▶ [Work required]: Please state how many lines of the records below contain the word "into". Give the number and nothing else.

[Dataset excerpts]

---------------

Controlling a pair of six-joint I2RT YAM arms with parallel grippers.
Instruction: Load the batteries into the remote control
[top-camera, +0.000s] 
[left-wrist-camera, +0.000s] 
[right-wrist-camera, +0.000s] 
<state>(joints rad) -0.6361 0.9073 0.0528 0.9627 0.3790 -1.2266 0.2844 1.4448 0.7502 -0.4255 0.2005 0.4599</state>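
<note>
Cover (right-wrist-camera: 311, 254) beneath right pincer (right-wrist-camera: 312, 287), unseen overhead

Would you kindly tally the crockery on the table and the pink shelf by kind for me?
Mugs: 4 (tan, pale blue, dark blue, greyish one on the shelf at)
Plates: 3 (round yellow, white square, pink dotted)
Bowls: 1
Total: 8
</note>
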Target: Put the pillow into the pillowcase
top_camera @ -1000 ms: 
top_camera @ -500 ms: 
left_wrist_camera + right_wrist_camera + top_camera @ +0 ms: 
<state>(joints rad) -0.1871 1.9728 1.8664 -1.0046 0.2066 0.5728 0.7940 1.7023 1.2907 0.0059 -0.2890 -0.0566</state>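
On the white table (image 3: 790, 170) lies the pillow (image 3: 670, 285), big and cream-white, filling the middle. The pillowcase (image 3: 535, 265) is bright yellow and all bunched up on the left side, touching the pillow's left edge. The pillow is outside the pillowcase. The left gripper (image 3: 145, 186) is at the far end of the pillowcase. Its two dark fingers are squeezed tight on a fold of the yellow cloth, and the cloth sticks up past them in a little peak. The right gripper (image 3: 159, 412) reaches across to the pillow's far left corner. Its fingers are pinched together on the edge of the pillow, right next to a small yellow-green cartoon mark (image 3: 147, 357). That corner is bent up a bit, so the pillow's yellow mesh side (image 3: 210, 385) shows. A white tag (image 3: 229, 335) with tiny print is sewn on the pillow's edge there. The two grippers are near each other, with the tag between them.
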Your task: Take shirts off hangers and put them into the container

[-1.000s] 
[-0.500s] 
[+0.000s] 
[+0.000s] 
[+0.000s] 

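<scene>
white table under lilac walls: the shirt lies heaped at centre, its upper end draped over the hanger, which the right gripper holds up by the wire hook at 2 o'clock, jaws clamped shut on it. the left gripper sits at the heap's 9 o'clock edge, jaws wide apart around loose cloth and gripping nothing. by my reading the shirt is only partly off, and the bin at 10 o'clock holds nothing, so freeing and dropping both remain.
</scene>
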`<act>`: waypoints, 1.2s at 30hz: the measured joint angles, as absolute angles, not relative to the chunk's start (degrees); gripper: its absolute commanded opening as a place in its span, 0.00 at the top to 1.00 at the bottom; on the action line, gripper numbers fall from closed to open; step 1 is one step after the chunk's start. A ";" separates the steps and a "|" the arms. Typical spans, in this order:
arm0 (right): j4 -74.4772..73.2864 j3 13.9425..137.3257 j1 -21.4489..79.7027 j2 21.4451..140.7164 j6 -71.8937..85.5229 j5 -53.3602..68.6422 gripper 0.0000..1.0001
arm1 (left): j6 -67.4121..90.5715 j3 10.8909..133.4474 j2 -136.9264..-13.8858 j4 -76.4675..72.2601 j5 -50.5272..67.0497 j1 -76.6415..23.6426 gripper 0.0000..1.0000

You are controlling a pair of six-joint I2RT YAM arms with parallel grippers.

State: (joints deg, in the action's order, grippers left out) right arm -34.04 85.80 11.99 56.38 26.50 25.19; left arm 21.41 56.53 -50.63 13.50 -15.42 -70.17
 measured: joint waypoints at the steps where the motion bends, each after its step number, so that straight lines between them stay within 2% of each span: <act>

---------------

▶ [Reply]: 3